The task ->
Restate word for word the lines of the data below, from the first through the one that has "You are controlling".

------ Dataset excerpt ------

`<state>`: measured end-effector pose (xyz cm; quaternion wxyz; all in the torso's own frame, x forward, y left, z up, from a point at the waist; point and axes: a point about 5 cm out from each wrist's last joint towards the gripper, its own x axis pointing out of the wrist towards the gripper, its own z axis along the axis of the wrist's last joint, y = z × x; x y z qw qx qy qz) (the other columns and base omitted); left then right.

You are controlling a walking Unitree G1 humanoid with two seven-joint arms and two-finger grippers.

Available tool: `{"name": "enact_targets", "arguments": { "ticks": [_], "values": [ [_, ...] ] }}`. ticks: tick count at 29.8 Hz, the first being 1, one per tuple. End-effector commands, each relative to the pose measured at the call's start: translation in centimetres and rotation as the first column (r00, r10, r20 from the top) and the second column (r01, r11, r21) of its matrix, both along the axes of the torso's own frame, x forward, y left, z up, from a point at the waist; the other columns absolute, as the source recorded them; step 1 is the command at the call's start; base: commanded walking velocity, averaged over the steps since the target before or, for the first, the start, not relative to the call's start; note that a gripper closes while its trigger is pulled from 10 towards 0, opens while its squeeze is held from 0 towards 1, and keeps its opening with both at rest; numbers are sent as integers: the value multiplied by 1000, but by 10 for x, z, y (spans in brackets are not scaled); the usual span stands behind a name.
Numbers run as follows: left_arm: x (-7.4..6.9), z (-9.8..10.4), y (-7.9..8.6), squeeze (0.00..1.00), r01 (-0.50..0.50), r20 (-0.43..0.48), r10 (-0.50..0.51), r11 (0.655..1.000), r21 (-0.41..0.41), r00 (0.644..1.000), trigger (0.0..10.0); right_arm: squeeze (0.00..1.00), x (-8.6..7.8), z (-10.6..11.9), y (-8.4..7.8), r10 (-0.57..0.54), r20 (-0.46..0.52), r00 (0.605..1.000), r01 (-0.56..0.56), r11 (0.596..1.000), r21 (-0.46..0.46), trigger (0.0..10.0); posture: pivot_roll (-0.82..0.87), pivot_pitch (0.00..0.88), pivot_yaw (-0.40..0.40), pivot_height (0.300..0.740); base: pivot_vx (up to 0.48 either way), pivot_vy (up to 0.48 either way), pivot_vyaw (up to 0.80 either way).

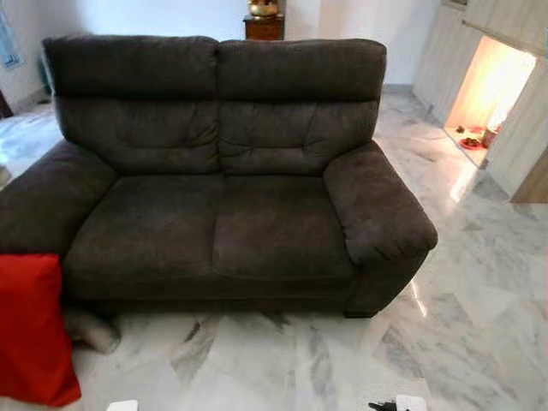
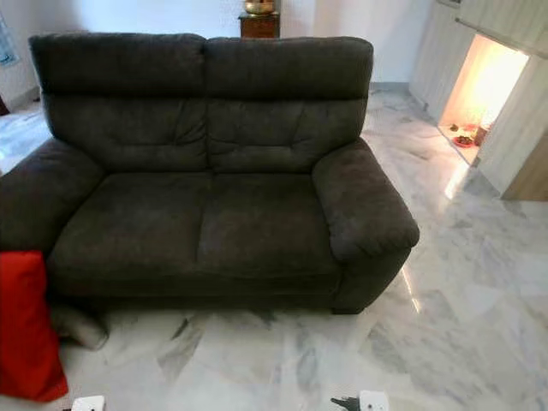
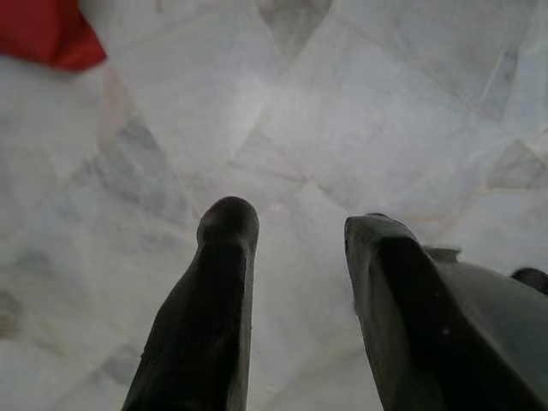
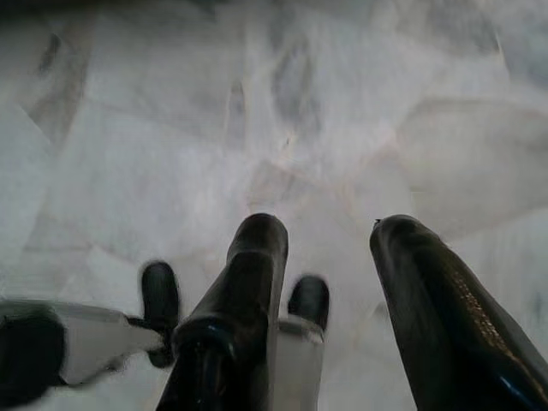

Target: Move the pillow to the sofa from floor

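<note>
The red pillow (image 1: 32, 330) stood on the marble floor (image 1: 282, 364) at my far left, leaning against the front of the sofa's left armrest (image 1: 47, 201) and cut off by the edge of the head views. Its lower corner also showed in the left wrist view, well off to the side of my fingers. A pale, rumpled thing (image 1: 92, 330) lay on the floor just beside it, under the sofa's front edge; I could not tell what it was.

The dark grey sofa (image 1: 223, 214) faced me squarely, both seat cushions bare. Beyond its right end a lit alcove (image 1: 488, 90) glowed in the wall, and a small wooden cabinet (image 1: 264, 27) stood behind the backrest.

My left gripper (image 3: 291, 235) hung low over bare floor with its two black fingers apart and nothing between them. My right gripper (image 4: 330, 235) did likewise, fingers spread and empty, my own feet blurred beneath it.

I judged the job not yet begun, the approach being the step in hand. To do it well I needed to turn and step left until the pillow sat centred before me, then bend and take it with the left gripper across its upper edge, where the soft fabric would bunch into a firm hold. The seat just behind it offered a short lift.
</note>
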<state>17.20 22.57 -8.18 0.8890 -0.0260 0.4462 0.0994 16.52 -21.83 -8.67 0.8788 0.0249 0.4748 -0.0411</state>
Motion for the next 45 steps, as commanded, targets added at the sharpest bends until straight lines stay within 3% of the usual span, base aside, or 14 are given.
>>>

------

Response ->
`<state>`: measured end-effector pose (xyz cm; quaternion wxyz; all in the torso's own frame, x forward, y left, z up, from a point at the waist; point and axes: a point about 5 cm out from each wrist's last joint towards the gripper, its own x axis pointing out of the wrist towards the gripper, its own z axis along the axis of the wrist's last joint, y = z × x; x y z qw qx qy qz) (the other columns and base omitted); left then right.

You are controlling a walking Unitree G1 humanoid with two seven-joint arms and two-finger grippers.

What appears above is the full answer.